Da ciò deriva che ogni trattamento di contact tracing che sia svolto su tale base giuridica espressamente indicata è svolto in violazione del principio di liceità, a prescindere che sia svolto da soggetti pubblici o privati.
Dal momento che un trattamento di dati personali svolto mediante applicativi di contact tracing richiede una valutazione d’impatto sulla protezione dei dati (ai sensi dell’art. 35 GDPR), il (mancato) riscontro di una base giuridica adeguata è un’evidenza che certamente dovrebbe essere saltata agli occhi (anche su segnalazione del proprio DPO) di quei titolari del trattamento che hanno avuto intenzione di progettare tale misura. Viene da domandarsi pertanto come mai sia potuta giungere all’attenzione del Garante (anche tramite segnalazioni) la notizia sul “proliferare di applicativi di contact tracing da parte di istituzioni pubbliche e soggetti privati”. Le prime risposte che possono venire in mente rivelano una situazione piuttosto sconfortante riguardante lo stato dell’arte della protezione dei dati: non solo non è stata svolta dai titolari del trattamento alcuna valutazione d’impatto, ma all’atto della progettazione non è stato considerata la garanzia riguardante il principio di liceità.
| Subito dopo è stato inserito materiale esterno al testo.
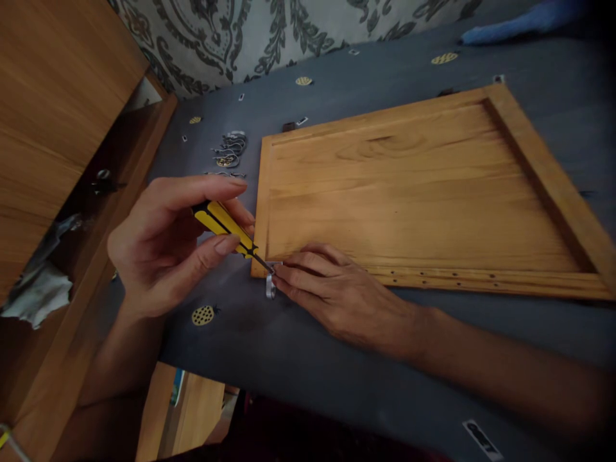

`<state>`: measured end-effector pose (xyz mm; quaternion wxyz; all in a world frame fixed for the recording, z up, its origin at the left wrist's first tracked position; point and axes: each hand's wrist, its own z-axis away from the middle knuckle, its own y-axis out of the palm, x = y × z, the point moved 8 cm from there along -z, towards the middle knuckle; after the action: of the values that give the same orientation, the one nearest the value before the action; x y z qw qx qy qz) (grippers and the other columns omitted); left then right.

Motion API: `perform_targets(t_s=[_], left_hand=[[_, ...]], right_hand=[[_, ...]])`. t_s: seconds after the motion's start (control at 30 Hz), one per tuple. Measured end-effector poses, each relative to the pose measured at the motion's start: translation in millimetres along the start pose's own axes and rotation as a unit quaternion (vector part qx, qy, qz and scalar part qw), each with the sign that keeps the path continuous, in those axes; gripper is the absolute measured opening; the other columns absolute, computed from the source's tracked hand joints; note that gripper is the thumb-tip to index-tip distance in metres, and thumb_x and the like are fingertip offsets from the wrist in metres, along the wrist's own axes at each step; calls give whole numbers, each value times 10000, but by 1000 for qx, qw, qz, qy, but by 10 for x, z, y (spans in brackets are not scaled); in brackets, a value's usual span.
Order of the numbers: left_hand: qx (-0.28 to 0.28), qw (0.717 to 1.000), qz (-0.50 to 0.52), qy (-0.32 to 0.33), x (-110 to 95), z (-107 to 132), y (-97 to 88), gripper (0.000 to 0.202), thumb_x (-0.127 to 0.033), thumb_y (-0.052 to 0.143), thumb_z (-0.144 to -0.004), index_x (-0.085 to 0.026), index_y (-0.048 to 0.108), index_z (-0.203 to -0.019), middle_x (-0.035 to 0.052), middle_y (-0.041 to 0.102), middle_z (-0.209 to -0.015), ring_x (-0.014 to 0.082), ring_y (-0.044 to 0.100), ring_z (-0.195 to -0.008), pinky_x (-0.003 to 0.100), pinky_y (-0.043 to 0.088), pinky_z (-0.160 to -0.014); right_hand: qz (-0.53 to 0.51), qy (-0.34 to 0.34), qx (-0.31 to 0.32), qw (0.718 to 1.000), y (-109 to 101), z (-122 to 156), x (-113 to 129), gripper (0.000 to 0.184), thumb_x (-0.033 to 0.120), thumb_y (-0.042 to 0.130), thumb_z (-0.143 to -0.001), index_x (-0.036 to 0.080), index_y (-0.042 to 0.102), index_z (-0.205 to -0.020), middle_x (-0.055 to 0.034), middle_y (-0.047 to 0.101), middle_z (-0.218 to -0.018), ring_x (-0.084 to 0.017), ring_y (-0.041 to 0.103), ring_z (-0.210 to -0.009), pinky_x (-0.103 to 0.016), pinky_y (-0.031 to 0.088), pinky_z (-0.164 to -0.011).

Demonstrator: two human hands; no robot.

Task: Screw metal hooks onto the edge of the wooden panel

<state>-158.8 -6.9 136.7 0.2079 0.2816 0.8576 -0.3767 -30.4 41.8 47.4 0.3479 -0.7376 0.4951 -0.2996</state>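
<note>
My left hand (178,240) grips a small yellow and black screwdriver (222,221) by its handle, the shaft slanting down to the right. Its tip meets a small silver metal hook (270,287) at the near left corner of a framed wooden panel (385,192). My right hand (332,289) lies low over the panel's near edge, its fingertips pressed together against the hook. The hook's curved part hangs past the edge. Fingers partly hide its flat part and any screw under the tip. Several small dark holes run along the near rail, right of my hand.
The panel lies on a dark grey cloth (327,372) printed with pineapples. Several metal hooks (231,147) are grouped beyond my left hand. At left stands a wooden cabinet (58,96) with a crumpled bag (41,295) on its shelf. A blue cloth (524,22) sits at the far right.
</note>
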Motion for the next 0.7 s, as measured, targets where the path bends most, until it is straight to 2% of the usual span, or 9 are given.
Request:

Appare opportuno sottolineare che ritenere l’invocazione dello stato d’emergenza come un Jolly spendibile in ogni momento per giustificare attività su dati personali, prescindendo totalmente dal rispetto dei principi del GDPR, è tutt’ora una malpratica tristemente diffusa.
Purtroppo, una corretta cultura e percezione del valore della protezione del dato personale ancora deve radicarsi tanto nell’operato delle istituzioni che nel pensiero dell’uomo comune.